Od 2003 roku odbywa się turniej poświęcony pamięci Valeriya Lobanovskiy'ego. W ciągu tych lat zwycięzcami turnieju zostało Dynamo, reprezentacja Polski, młodzieżowe drużyny Ukrainy, Słowacji, Austrii, Słowenii, Izraela, Finlandii, Uzbekistanu. Wśród zawodników naszej młodzieżowej reprezentacji, którzy rywalizowali o Puchar Pamięci Walerija Łobanowskiego byli kiedyś tacy piłkarze jak Pyatov, Mykhalik, Morozyuk, Milevskiy, Aliev, Konoplyanka, Zozulya, Buyalskiy, Yarmolenko, Mudryk, Zinchenko, Supryaga i wielu innych. Z powodu COVID-19 i krwawej wojny turniej ten nie odbył się do tej pory.

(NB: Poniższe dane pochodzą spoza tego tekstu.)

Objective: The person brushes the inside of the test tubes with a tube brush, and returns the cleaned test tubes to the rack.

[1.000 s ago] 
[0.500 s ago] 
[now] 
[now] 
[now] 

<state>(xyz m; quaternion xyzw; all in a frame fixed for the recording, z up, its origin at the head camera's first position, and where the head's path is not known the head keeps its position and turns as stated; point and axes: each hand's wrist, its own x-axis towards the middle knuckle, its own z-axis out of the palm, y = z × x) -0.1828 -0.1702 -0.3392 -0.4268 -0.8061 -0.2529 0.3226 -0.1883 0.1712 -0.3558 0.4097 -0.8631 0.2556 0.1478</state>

Również jedna z najdłuższych stołecznych alei nosi imię Łobanowskiego, plac na Zaporożu, gdzie zbudowany jest piękny stadion Slavutich-Arena. Kijowska szkoła nr 319, którą Łobanowski ukończył ze srebrnym medalem, nosi jego imię, jest też muzeum Wielkiego Trenera.

Mówi się, że dla tych, którzy odeszli z tej ziemi, najważniejsza jest pamięć o nich. My pamiętamy i będziemy długo pamiętać o Walerym Łobanowskim, Bohaterze Ukrainy i Trenerze od Boga.